• Work order: Every record here must be copied exactly, except for the images it holds.

[Records drawn from a dataset]
-*-

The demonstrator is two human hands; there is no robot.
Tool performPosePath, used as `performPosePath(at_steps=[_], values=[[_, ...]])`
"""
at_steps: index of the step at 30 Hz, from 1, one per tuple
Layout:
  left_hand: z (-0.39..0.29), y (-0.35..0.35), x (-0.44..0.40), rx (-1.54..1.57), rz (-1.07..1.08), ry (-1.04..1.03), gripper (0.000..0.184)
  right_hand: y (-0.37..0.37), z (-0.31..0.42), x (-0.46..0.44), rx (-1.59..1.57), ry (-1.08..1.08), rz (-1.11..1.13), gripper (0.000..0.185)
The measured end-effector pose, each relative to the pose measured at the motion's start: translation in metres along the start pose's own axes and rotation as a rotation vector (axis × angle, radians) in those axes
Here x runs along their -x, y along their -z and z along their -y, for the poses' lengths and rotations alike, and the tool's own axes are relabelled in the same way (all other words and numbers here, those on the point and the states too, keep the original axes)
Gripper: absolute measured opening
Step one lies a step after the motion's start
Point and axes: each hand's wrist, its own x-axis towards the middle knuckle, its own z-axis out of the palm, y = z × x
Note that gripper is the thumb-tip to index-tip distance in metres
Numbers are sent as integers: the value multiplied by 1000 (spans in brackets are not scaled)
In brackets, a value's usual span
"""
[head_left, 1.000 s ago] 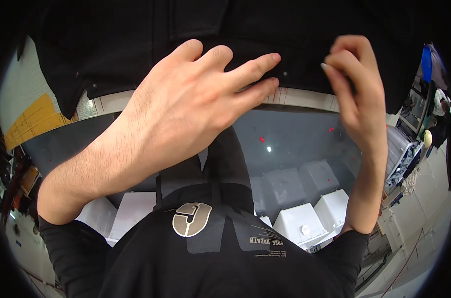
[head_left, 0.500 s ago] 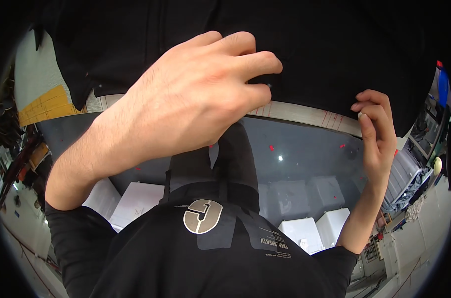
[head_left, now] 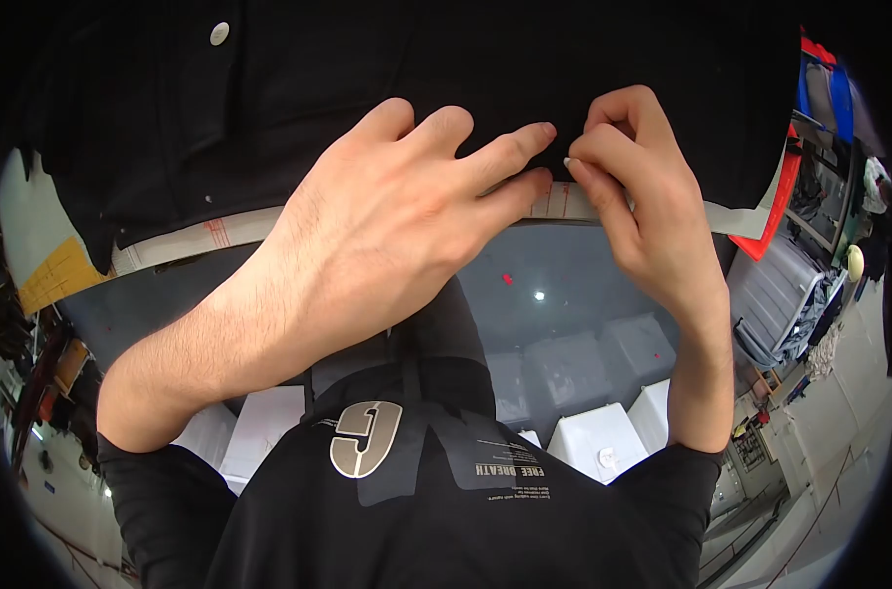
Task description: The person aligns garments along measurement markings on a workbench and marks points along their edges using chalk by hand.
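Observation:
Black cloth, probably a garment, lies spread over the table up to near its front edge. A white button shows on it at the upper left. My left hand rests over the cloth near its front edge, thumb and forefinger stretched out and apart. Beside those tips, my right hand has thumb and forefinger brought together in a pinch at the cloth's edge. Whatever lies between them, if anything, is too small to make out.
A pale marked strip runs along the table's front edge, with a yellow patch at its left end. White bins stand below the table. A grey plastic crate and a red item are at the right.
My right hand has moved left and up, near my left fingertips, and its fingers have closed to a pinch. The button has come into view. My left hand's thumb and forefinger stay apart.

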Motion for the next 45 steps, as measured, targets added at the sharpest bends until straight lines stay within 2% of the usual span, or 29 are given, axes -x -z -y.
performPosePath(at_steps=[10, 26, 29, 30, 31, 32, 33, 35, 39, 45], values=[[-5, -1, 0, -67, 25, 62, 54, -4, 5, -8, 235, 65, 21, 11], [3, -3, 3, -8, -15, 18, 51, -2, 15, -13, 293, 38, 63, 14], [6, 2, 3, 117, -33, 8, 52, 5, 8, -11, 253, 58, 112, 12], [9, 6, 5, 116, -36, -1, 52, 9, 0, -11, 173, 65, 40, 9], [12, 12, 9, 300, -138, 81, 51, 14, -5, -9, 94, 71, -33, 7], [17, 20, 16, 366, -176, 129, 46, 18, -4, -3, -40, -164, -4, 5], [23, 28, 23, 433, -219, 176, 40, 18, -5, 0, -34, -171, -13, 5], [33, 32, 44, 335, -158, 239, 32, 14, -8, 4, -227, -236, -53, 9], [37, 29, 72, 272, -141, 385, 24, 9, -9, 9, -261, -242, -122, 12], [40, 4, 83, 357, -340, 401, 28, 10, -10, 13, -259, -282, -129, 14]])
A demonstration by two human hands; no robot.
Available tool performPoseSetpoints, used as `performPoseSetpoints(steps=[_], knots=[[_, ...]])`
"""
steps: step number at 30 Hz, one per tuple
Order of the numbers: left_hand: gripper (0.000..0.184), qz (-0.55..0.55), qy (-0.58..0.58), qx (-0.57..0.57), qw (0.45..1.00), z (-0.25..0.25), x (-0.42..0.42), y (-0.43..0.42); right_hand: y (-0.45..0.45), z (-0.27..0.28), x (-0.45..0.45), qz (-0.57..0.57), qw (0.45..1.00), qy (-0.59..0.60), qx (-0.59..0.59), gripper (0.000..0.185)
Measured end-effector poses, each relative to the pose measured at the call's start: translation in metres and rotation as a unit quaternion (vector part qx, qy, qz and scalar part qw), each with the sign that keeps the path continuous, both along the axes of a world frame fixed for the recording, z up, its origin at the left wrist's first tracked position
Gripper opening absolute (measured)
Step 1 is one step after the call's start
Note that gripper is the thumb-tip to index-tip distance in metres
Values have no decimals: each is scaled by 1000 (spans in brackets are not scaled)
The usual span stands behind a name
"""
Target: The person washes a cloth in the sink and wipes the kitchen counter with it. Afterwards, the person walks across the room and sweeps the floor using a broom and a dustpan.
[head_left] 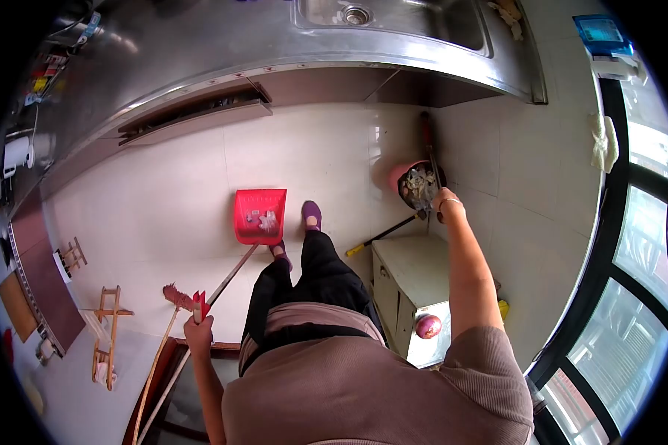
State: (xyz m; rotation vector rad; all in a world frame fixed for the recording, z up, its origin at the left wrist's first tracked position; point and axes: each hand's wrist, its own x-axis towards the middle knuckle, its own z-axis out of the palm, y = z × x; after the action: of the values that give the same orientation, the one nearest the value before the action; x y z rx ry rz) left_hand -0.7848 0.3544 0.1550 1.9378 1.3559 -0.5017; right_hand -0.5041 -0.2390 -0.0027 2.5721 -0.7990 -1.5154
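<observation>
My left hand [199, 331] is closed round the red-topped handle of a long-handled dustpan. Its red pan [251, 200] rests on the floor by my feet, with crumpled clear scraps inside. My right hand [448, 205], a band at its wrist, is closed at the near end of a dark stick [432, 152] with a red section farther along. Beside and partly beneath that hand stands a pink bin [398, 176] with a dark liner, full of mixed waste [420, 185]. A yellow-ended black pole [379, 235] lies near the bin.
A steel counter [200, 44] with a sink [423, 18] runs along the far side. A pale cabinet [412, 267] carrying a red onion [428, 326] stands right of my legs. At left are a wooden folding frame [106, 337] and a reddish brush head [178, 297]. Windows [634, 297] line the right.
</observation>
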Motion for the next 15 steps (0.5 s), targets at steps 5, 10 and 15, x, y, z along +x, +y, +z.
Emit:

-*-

• Problem solution:
The demonstrator is two human hands; there is no robot.
Tool performPosePath, used as `performPosePath(at_steps=[_], values=[[_, ...]])`
"""
at_steps: index of the step at 30 Hz, from 1, one per tuple
Layout:
  left_hand: z (-0.39..0.29), y (-0.35..0.35), x (-0.44..0.40), rx (-1.54..1.57), rz (-1.07..1.08), ry (-1.04..1.03), gripper (0.000..0.184)
  right_hand: y (-0.37..0.37), z (-0.31..0.42), x (-0.46..0.44), rx (-1.59..1.57), ry (-1.08..1.08), rz (-1.11..1.13), gripper (0.000..0.185)
The measured end-effector pose, each relative to the pose measured at the motion's start: translation in metres along the start pose's own axes and rotation as a rotation vector (axis × angle, radians) in those axes
Here x runs along their -x, y along their -z and z along their -y, for the poses' lengths and rotations alike, and the tool's own axes are relabelled in the same way (all other words and numbers here, those on the point and the states too, keep the original axes)
Gripper: absolute measured opening
Step one lies a step after the motion's start
Point and axes: each hand's wrist, its own x-axis towards the middle knuckle, its own z-axis out of the palm, y = z × x
Note that gripper is the thumb-tip to index-tip distance in metres
Numbers are sent as integers: the value multiplied by 1000 (spans in brackets are not scaled)
In brackets, a value's usual span
"""
[head_left, 1.000 s ago] 
[head_left, 0.500 s ago] 
[head_left, now] 
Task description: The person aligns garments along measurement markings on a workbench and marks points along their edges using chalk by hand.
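Observation:
Black cloth, probably a garment, lies spread over the table up to near its front edge. A white button shows on it at the upper left. My left hand rests over the cloth near its front edge, thumb and forefinger stretched out and apart. Beside those tips, my right hand has thumb and forefinger brought together in a pinch at the cloth's edge. Whatever lies between them, if anything, is too small to make out.
A pale marked strip runs along the table's front edge, with a yellow patch at its left end. White bins stand below the table. A grey plastic crate and a red item are at the right.
My right hand has moved left and up, near my left fingertips, and its fingers have closed to a pinch. The button has come into view. My left hand's thumb and forefinger stay apart.
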
Motion for the next 45 steps, as measured, targets added at the sharpest bends until straight lines stay within 2% of the usual span, or 29 are given, axes -x -z -y.
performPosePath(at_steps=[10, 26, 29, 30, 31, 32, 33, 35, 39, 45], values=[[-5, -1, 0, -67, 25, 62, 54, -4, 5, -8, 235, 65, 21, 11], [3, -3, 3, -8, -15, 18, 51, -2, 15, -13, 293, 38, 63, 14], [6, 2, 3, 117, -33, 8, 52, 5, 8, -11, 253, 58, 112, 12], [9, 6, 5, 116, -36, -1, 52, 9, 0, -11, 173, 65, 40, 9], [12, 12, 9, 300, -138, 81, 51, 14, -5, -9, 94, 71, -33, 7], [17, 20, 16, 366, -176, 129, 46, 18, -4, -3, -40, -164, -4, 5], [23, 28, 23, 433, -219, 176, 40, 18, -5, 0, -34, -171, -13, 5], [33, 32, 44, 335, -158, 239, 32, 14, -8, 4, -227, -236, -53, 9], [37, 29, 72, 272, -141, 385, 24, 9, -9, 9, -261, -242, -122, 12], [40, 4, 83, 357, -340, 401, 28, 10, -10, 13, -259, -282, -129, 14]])
A demonstration by two human hands; no robot.
Available tool performPoseSetpoints, used as `performPoseSetpoints(steps=[_], knots=[[_, ...]])`
"""
steps: step number at 30 Hz, one per tuple
Order of the numbers: left_hand: gripper (0.000..0.184), qz (-0.55..0.55), qy (-0.58..0.58), qx (-0.57..0.57), qw (0.45..1.00), z (-0.25..0.25), x (-0.42..0.42), y (-0.43..0.42); right_hand: y (-0.45..0.45), z (-0.27..0.28), x (-0.45..0.45), qz (-0.57..0.57), qw (0.45..1.00), qy (-0.59..0.60), qx (-0.59..0.59), gripper (0.000..0.185)
Measured end-effector poses, each relative to the pose measured at the call's start: translation in metres and rotation as a unit quaternion (vector part qx, qy, qz and scalar part qw), each with the sign that keeps the path continuous, both along the axes of a world frame fixed for the recording, z up, its origin at the left wrist's first tracked position
Gripper opening absolute (measured)
Step 1 is one step after the call's start
Note that gripper is the thumb-tip to index-tip distance in metres
Values have no decimals: each is scaled by 1000 (spans in brackets are not scaled)
The usual span stands behind a name
"""
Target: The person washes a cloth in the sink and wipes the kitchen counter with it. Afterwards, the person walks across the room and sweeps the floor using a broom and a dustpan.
[head_left] 
State: (xyz m; rotation vector rad; all in a world frame fixed for the recording, z up, its origin at the left wrist's first tracked position; point and axes: each hand's wrist, its own x-axis towards the middle knuckle, its own z-axis out of the palm, y = z × x; after the action: of the values that give the same orientation, the one nearest the value before the action; x y z rx ry rz) left_hand -0.7848 0.3544 0.1550 1.9378 1.3559 -0.5017; right_hand -0.5041 -0.2390 -0.0027 2.5721 -0.7990 -1.5154
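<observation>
My left hand [199, 331] is closed round the red-topped handle of a long-handled dustpan. Its red pan [251, 200] rests on the floor by my feet, with crumpled clear scraps inside. My right hand [448, 205], a band at its wrist, is closed at the near end of a dark stick [432, 152] with a red section farther along. Beside and partly beneath that hand stands a pink bin [398, 176] with a dark liner, full of mixed waste [420, 185]. A yellow-ended black pole [379, 235] lies near the bin.
A steel counter [200, 44] with a sink [423, 18] runs along the far side. A pale cabinet [412, 267] carrying a red onion [428, 326] stands right of my legs. At left are a wooden folding frame [106, 337] and a reddish brush head [178, 297]. Windows [634, 297] line the right.
</observation>
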Motion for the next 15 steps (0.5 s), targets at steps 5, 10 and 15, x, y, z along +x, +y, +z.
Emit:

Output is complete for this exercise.